A política nunca será uma miséria enquanto sua capacidade de inverter expectativas for superior à mesmice; enquanto dobrar espinhas diante da majestade do "fato novo". A adesão de Marina Silva ao PSB de Eduardo Campos é um desses "momentos que balançam certezas enrijecidas e reíntroduzem o imperativo da política sobre a resignação e o marketing.
Sim, há um cálculo na escolha da ex-senadora: permanecer no cenário de 2014, sem perder de vista 2018. Mas o óbvio recomendaria aceitar a carona do PPS, fazendo número e levando a disputa ao 2.0 turno para que Aécio Neves, por exemplo, encarasse Dilma Rousseff num embate piebiscitário.
Mas, Marina demonstra que desprendimento e alguma novidade ainda são possíveis: seu apoio a Campos vislumbra colocar uma cunha na desgastada polarização PT-PSDB, Não há como negar, o governador de Pernambuco sai favorecido. Primeiro porque acumula pontos com a líder da Rede ao seu lado. Mas, não só. Seu "golaço" talvez resida, antes, em demonstrar o porquê de Lula tanto pedir ao PT que tivesse tato para com ele.
O neto de Miguel Arraes se revela um tipo de caçador que não espanta a caça. Um político que, por paradoxal que pareça, exercita a arte da política: observa os detalhes da cena, compreendendo e percebendo suas fragilidades; prevendo e aproveitando suas brechas. Aguarda, em silêncio, que as feras se enredem, por si mesmas, no emaranhado de cordas do desenrolar da história.

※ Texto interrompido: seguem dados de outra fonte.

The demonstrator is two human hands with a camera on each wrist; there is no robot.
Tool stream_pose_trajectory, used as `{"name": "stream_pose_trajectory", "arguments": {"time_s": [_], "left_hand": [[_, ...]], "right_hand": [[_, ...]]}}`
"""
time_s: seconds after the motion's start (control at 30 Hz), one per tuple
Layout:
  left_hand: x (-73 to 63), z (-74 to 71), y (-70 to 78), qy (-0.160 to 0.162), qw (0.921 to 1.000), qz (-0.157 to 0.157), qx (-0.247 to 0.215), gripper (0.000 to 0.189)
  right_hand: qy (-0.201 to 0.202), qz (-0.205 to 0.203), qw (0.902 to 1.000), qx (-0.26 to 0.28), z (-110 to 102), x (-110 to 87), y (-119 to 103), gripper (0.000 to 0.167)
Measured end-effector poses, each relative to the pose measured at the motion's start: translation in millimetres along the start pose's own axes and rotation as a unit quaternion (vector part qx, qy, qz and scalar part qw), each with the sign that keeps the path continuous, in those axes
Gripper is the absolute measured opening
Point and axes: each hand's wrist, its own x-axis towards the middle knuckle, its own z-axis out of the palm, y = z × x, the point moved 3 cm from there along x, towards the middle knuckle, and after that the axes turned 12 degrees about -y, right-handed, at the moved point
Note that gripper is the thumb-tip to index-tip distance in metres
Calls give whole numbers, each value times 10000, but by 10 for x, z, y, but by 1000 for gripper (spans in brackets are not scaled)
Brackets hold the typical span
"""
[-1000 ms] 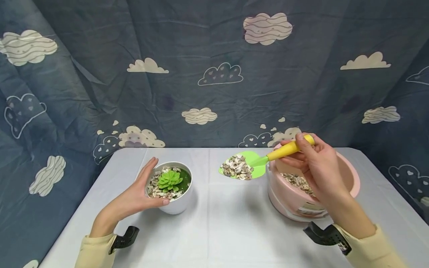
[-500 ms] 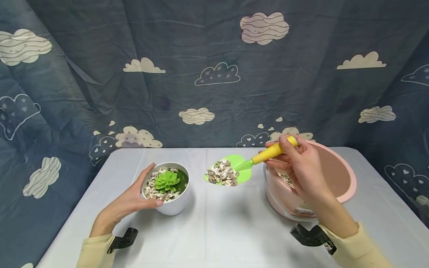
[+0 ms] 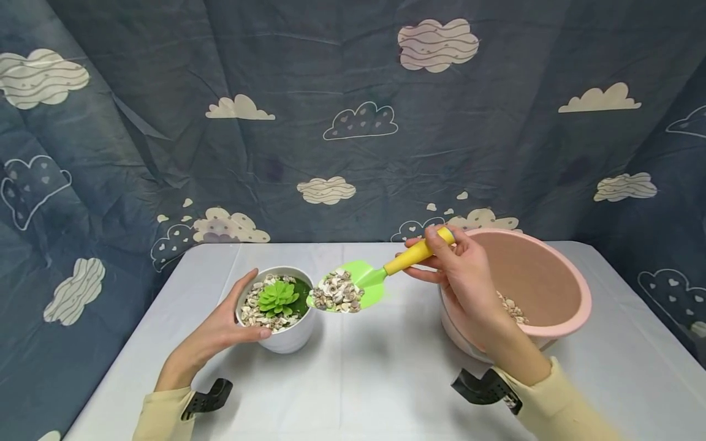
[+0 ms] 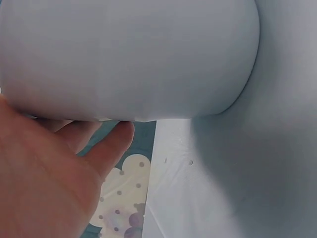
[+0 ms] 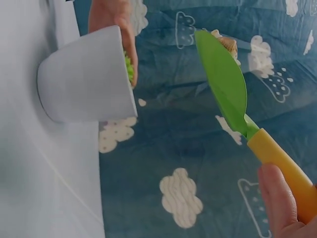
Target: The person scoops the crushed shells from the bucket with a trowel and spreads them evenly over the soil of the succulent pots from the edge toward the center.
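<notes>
A white flower pot [image 3: 295,338] stands on the table, with a green succulent [image 3: 277,297] and pale shells inside. My left hand [image 3: 212,337] holds it from the left, thumb on the near side and fingers round the far side. Pinched by its yellow handle, a small green trowel [image 3: 368,283] is in my right hand [image 3: 466,275]. Small shells [image 3: 336,293] are heaped on the blade, whose tip overlaps the pot's right rim in the head view. In the right wrist view the trowel blade [image 5: 225,82] is raised above the pot's rim, apart from it.
A large pink bucket [image 3: 583,300] stands to the right, with more shells [image 3: 512,308] inside; my right forearm covers part of it. Behind the white-covered table [image 3: 353,392] hangs a dark cloth [image 3: 331,73] with cloud prints.
My right hand has carried the loaded trowel leftward from over the pink bucket to the pot's right rim. The left hand keeps its hold on the pot.
</notes>
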Motion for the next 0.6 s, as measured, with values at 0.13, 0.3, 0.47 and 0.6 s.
{"name": "stream_pose_trajectory", "arguments": {"time_s": [0.13,0.3,0.47,0.6], "left_hand": [[2,0,-13,26,10000,65,4,107],[-4,9,-32,73,9999,81,58,105],[-12,7,-26,100,9998,-2,164,105],[-15,3,-11,82,9998,-34,191,105]], "right_hand": [[10,72,9999,114,68,76,103,38],[64,126,9997,222,137,154,232,38],[152,225,9990,367,202,210,384,37],[262,303,9985,381,250,242,486,38]]}}
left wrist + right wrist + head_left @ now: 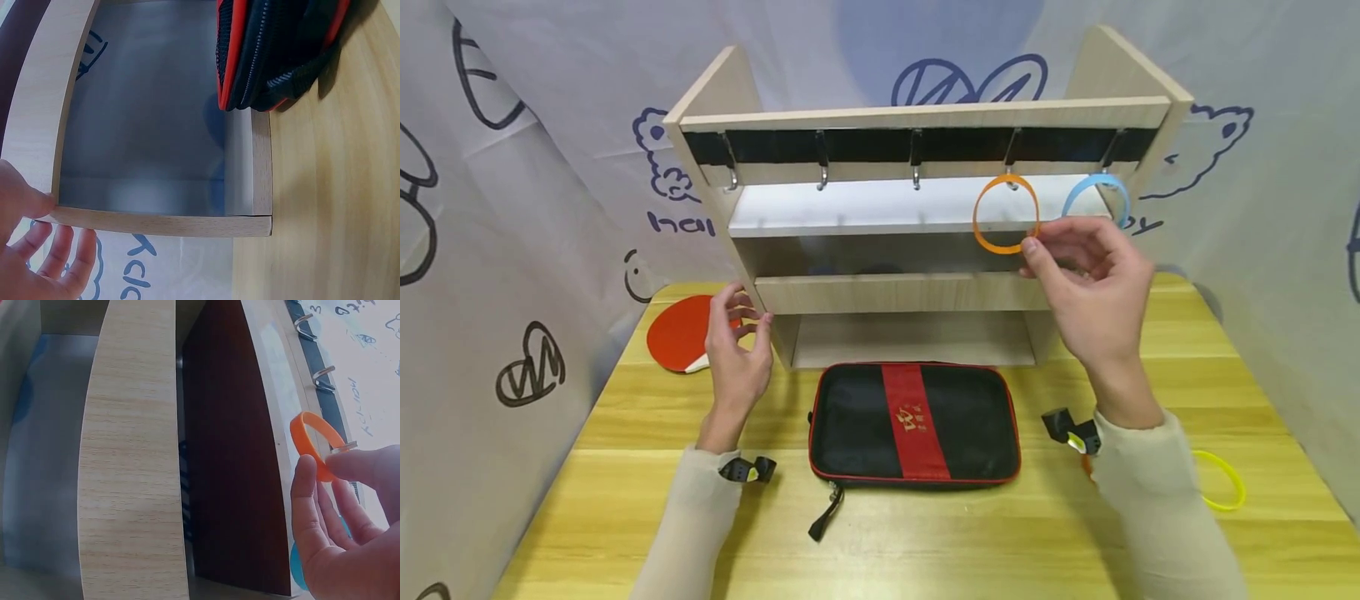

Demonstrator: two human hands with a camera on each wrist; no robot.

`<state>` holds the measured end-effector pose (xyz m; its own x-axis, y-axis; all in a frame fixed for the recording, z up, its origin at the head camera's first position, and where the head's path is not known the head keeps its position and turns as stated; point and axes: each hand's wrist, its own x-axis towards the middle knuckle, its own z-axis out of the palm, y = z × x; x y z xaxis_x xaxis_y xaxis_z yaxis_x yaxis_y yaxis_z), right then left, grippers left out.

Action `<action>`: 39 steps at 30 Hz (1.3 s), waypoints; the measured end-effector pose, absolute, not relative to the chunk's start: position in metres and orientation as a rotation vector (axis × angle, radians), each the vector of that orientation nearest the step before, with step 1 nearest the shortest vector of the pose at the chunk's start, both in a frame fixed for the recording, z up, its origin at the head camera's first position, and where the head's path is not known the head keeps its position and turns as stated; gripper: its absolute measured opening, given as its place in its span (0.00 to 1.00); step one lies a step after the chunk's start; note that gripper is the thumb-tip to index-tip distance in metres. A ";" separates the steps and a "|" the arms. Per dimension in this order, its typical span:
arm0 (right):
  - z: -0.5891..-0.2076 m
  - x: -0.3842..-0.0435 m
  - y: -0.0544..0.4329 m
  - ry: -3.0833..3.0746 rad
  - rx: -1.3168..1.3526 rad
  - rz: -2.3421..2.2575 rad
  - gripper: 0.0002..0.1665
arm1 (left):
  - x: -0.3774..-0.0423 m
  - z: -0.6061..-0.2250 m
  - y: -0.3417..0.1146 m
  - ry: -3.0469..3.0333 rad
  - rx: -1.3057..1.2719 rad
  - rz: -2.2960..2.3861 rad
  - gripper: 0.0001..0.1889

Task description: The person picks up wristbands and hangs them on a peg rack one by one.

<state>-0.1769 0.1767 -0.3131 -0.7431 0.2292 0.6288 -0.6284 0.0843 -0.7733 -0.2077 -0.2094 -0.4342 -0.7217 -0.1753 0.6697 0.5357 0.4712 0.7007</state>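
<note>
Between thumb and fingers my right hand (pixel 1093 292) pinches an orange wristband (pixel 976 218), held up by the fourth hook from the left on the wooden shelf (pixel 887 293). In the right wrist view a metal hook (pixel 344 447) shows at the band (pixel 301 434); whether the band hangs on it I cannot tell. A light blue wristband (pixel 1097 180) is at the rightmost hook, partly behind my right hand. My left hand (pixel 739 354) touches the shelf's left side; in the left wrist view the thumb lies at the edge of a wooden board (pixel 125 221), fingers beyond it.
A black case with a red stripe (pixel 857 425) lies in front of the shelf. To the left is a red table tennis paddle (pixel 677 333). A yellow wristband (pixel 1236 483) lies at the right, beside my sleeve. Several hooks line the black strip (pixel 868 152).
</note>
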 end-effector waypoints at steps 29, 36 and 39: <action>-0.370 -0.136 0.235 -1.974 0.158 1.606 0.09 | -0.207 -0.437 -0.208 -2.026 -0.280 -1.331 0.25; -0.385 -0.127 0.264 -2.137 -0.025 1.513 0.09 | -0.207 -0.436 -0.210 -2.028 -0.275 -1.327 0.25; -0.390 -0.125 0.276 -2.210 -0.073 1.452 0.09 | -0.207 -0.435 -0.210 -2.029 -0.273 -1.325 0.25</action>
<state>-0.1252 0.2759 -0.3902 -0.8780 0.3046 0.3692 -0.2179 0.4325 -0.8749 -0.2074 -0.2096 -0.4355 -0.7410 -0.1869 0.6450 0.5152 0.4577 0.7246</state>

Foi assim com o PT de Recife, em 2012; do mesmo modo com Dilma, na retirada de suas tropas do governo. E, agora, com Marina. Eduardo Campos nao se precipita; acompanha o processo sem perder de vista os lances de lá adiante. Mostra que quem dá tempo ao tempo torna-se o seu senhor.
O tempo não acabou, por certo. Continuará o governador tão perspicaz como tem se mostrado? Provável que sim. Perspicácia não é algo que se esgote. Aos seus adversários ficam, portanto, a lição e o alerta: não se dá fortuna ao homem de virtù.